Il museo, con il coordinamento del centro servizi dell'Ecomuseo del Casentino, è inserito nel progetto "Musei ed Ecomusei" che vede coinvolti oltre allo stesso Ecomuseo anche il Museo dell’Arte e della Lana, il Planetario del Parco delle Foreste Casentinesi e il Museo Archeologico del Casentino. Grazie anche ad un accordo con la società che gestisce la linea ferroviaria, annualmente sono centinaia gli studenti che, sulla scorta di proposte didattiche divulgate attraverso l'Ufficio Scolastico Provinciale, visitano le strutture museali di Stia, accompagnati da operatori di cooperative e associazioni locali con la possibilità di trascorrere giornate istruttive e divertenti. La prima domanda che facciamo alle scolaresche in visita è: Cosa sono per voi gli sci? La più frequente risposta che riceviamo è “servono per fare le gare! Per divertirsi, tempo libero”. Spieghiamo che in realtà gli sci sono un strumento per facilitare il cammino sulla neve “andare per neve” come si diceva all’epoca, poi quello che voi conoscete è venuto dopo. Facendo gli esempi delle professioni che ai tempi si spostavano ma non solo, come il dottore, la levatrice, il farmacista, ma anche per andare a scuola e la domenica a messa. Successivamente mostriamo le immagini del paese, quando la neve era più frequente ed abbondante e raccontiamo il valore della memoria. I vari racconti delle genti del posto, da quelli legati ad eventi storici a quelli più divertenti, il racconto che più piace ai ragazzi riguarda il fornaio di Stia che, nei mesi invernali, metteva il pane in una cesta sopra la slitta e “inviava” il suo pastore maremmano nelle frazioni del paese.

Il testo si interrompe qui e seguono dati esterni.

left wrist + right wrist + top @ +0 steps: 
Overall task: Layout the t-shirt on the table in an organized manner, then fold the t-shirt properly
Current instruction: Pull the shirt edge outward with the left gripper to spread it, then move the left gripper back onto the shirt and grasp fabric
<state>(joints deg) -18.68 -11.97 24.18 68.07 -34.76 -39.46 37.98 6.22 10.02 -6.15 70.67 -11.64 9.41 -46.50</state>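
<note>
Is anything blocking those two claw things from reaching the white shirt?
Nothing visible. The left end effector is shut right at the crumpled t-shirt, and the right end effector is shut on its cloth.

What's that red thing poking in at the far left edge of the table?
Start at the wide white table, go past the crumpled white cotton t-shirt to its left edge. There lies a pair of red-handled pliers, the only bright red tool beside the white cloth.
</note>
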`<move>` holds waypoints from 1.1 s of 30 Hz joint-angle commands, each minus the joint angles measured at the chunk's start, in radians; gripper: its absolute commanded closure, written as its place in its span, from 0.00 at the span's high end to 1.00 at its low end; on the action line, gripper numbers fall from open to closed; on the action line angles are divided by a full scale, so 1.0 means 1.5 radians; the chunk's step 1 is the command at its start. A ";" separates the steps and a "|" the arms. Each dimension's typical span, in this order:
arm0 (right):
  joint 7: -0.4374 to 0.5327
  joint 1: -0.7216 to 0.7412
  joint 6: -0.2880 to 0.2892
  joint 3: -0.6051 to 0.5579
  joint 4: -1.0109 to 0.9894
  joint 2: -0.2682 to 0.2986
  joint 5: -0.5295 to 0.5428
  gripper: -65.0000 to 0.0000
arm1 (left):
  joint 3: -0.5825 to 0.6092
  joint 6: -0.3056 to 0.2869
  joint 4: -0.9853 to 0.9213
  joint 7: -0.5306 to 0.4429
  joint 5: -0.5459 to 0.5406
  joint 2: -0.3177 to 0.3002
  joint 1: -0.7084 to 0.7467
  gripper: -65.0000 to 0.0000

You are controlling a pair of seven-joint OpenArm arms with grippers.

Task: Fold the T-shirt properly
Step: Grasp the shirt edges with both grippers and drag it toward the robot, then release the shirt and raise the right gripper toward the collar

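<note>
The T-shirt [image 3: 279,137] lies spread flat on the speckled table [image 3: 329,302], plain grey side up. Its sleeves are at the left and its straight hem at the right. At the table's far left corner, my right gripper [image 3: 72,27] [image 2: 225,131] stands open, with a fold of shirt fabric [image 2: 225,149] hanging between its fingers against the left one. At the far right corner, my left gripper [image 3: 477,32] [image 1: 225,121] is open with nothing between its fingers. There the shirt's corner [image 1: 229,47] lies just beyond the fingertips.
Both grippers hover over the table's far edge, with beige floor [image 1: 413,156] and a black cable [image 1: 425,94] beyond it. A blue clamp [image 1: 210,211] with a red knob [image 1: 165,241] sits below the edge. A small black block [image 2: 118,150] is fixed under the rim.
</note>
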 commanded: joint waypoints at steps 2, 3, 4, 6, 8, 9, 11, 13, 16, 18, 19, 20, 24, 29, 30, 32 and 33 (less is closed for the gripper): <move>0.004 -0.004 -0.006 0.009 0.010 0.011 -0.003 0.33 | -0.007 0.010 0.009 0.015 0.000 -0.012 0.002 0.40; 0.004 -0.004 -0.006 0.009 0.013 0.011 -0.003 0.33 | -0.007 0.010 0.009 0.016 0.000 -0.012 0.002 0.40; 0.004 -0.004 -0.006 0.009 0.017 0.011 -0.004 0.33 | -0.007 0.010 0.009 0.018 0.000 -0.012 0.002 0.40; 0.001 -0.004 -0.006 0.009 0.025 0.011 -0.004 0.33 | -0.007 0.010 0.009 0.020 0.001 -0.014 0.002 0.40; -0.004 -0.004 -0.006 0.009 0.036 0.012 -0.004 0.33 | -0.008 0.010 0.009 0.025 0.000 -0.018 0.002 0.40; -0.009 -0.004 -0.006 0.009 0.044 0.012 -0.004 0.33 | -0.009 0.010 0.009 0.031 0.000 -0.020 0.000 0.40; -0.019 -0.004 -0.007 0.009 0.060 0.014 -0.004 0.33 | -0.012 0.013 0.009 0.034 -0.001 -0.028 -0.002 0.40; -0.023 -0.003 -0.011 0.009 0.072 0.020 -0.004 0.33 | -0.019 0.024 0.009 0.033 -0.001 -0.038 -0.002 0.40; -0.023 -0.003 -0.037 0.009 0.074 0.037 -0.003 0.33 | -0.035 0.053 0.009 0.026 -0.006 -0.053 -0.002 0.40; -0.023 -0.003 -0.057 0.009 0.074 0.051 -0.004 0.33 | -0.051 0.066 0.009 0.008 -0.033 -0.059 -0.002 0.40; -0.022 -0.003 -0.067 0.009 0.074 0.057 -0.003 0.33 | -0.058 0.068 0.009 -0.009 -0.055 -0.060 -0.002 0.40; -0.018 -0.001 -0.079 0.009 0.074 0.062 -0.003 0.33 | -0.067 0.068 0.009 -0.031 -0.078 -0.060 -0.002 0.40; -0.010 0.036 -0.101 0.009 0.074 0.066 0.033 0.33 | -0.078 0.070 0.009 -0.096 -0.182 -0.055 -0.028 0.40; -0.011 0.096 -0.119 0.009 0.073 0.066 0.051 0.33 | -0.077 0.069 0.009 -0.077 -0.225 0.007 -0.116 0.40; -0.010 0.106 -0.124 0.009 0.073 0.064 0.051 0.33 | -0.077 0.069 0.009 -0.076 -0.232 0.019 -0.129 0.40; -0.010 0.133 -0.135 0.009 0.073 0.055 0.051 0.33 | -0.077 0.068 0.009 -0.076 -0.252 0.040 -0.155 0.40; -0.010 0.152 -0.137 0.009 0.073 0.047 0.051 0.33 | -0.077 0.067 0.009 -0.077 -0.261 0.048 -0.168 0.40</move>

Altre attività curate dallo Sci Club?

Lo Sci Club nei suoi 70 anni di vita cura e segue non soltanto lo sci agonistico relativamente alla FISI/CONI ma rivolge l’attenzione e cura l’aspetto sociale aggregativo tipico dello sport. Oltre alla scuola di sci sviluppa attività nel tempo libero con indirizzo ludico culturale proiettando la sua attività in montagna. Soggiorni e lezioni in collaborazione di esperti e del C.U.F.A.  ex Corpo Forestale dello Stato presso il Rifugio della Burraia (1470 metri slm.) che gestisce dal 1974; altre iniziative come la Messa sul Monte Falterona la prima domenica di Agosto che coinvolge valligiani del mugello (FI), valle del Bidente (FO) e naturalmente i casentinesi, presso la Croce sul medesimo monte installata nel 1975 proprio dallo Sci Club.

Un piccolo museo, uno scrigno di memoria. Ringrazio i responsabili del Museo, il sig. Lando e il sig. Federico Cocchi, per avermi accolto.